When you use System.Type.GetType("System.Int32"), the compiler doesn't have
idea whether there are any cast operators defined, as what GetType returns is
simply an instance of type 'Type' - not the original explicit System.Int32
type.

When you use a type name explicitly, the compiler can refer to this
information and proceed.

HTH,
Rakesh Rajan
 
J

Jim Bancroft

I appreciate all your posts-- so it seems GetType returns a generic Type
object, and of course you can't cast to such an animal. Makes sense.

Nicolas read my intentions right in his post above: the reason I'm
experimenting is because I'm porting a VB 6 application to C#. One of the
VB application's functions takes an ADODB.DataTypeEnum and a variant as
parameters. In the function itself, a recordset is created with a column of
the DataTypeEnum (adInteger, for example) passed in, and the variant
parameter used as the value for that column.

I'm looking to do something similar in the port; that is, pass in (maybe) a
System.Data.SqlDbType parameter and an object as parameters. The function
would add a column to a DataTable using the SqlDbType passed in, then the
object would be "cast" to the SqlDbType and used as the value for the
column-- it's only a one-record DataTable.

I'm still feeling my way around all this, and if you have any "do or don't"
suggestions about what I'm aiming for, please feel free to chime in. And
thanks again.

-Jim
 
©

©tefan ©imek

Jim Bancroft said:
I appreciate all your posts-- so it seems GetType returns a generic Type
object, and of course you can't cast to such an animal.
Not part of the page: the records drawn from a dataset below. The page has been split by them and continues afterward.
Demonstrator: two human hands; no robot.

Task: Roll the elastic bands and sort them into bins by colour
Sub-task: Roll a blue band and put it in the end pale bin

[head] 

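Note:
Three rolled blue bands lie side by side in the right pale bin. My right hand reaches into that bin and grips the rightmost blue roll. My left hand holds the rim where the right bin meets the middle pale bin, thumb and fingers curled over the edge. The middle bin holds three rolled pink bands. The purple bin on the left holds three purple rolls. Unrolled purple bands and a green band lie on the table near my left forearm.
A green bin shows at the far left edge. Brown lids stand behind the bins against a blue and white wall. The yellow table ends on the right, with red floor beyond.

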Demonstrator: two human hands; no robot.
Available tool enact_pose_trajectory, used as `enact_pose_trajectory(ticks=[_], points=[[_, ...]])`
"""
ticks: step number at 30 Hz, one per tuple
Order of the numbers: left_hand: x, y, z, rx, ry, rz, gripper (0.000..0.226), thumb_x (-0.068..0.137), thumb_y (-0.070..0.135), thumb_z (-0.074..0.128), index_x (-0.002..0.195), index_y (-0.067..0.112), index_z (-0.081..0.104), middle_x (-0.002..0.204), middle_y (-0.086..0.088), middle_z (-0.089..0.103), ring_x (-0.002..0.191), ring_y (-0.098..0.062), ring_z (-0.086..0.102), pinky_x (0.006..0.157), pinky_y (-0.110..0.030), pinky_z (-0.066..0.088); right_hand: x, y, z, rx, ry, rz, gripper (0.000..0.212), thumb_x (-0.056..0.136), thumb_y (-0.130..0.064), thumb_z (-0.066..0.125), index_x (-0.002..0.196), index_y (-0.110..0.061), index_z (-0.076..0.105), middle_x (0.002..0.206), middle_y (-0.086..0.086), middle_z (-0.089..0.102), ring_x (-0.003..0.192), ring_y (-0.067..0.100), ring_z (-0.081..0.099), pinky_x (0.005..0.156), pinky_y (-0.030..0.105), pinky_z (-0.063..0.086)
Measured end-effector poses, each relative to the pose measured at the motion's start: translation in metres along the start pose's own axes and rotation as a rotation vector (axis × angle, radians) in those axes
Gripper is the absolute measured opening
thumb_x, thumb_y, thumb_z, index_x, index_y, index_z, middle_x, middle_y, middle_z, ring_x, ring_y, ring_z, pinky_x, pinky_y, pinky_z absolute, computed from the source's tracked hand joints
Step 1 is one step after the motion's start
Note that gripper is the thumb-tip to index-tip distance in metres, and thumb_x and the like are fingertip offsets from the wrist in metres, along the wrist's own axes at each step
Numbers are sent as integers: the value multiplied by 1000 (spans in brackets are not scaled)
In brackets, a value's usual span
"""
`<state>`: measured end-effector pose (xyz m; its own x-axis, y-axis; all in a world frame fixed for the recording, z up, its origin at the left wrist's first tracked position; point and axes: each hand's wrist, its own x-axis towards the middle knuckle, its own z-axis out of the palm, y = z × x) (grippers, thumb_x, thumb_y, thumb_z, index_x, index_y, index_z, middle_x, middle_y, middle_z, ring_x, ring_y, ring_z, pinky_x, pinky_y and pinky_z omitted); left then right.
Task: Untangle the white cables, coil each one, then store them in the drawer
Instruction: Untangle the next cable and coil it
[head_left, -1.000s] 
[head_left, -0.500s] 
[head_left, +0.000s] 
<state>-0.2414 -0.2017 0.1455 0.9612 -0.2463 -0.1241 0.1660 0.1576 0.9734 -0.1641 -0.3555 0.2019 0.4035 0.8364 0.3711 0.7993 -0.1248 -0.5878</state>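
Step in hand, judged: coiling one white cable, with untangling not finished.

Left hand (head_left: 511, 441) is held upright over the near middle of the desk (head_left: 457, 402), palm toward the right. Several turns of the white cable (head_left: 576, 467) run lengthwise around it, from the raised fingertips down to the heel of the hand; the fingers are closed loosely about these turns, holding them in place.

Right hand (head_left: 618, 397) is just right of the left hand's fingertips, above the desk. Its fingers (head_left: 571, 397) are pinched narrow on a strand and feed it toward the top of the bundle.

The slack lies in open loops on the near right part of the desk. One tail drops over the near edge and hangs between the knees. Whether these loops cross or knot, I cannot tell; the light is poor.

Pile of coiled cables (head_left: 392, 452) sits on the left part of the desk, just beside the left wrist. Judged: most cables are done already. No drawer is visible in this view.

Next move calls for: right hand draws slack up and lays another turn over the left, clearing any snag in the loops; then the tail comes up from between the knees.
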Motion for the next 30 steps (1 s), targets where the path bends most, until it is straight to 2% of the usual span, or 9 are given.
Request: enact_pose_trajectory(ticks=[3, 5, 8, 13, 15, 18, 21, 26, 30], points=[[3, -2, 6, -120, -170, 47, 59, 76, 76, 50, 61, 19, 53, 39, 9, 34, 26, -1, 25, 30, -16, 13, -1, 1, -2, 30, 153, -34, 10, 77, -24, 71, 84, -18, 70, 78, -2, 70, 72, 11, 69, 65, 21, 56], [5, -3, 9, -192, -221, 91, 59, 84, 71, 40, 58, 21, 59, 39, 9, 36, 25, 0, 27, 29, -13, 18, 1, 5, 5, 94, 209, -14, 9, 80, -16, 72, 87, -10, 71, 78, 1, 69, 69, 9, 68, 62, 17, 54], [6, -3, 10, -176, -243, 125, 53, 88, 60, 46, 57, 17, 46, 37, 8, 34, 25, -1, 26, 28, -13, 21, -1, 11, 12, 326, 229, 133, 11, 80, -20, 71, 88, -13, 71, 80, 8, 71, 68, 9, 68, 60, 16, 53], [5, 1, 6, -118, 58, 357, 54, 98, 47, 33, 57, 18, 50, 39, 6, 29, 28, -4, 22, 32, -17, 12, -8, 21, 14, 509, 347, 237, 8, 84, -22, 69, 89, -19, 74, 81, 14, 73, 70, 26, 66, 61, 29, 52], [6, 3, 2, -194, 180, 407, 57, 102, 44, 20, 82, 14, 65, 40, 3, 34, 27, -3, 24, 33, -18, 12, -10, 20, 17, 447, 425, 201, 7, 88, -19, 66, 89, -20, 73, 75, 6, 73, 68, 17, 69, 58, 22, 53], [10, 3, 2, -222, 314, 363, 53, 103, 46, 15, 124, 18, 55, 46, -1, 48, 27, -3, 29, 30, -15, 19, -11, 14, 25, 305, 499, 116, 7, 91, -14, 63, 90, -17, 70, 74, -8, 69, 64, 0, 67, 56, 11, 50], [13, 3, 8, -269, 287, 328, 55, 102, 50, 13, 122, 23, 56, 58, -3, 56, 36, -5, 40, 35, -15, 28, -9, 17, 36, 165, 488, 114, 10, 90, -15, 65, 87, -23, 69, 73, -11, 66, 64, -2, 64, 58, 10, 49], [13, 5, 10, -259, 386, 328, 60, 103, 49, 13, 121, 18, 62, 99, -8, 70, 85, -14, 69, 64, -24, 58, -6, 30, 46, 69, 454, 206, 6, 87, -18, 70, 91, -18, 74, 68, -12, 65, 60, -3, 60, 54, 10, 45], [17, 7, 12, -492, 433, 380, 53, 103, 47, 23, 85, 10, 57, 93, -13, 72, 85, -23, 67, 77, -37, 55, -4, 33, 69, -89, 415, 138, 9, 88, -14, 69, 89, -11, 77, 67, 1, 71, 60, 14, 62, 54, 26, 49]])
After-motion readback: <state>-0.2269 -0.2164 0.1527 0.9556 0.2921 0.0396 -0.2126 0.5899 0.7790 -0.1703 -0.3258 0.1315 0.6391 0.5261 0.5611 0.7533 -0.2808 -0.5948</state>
Makes sense.

Nicolas read my intentions right in his post above: the reason I'm
experimenting is because I'm porting a VB 6 application to C#. One of the
VB application's functions takes an ADODB.DataTypeEnum and a variant as
parameters. In the function itself, a recordset is created with a column
of
the DataTypeEnum (adInteger, for example) passed in, and the variant
parameter used as the value for that column.

I'm looking to do something similar in the port; that is, pass in (maybe)
a
System.Data.SqlDbType parameter and an object as parameters. The function
would add a column to a DataTable using the SqlDbType passed in, then the
object would be "cast" to the SqlDbType and used as the value for the
column-- it's only a one-record DataTable.

I'm still feeling my way around all this, and if you have any "do or
don't"
suggestions about what I'm aiming for, please feel free to chime in. And
thanks again.

-Jim

Well I guess you might just use the 'object' type, the DataTable itself
tries to convert the values passed in if it's possible.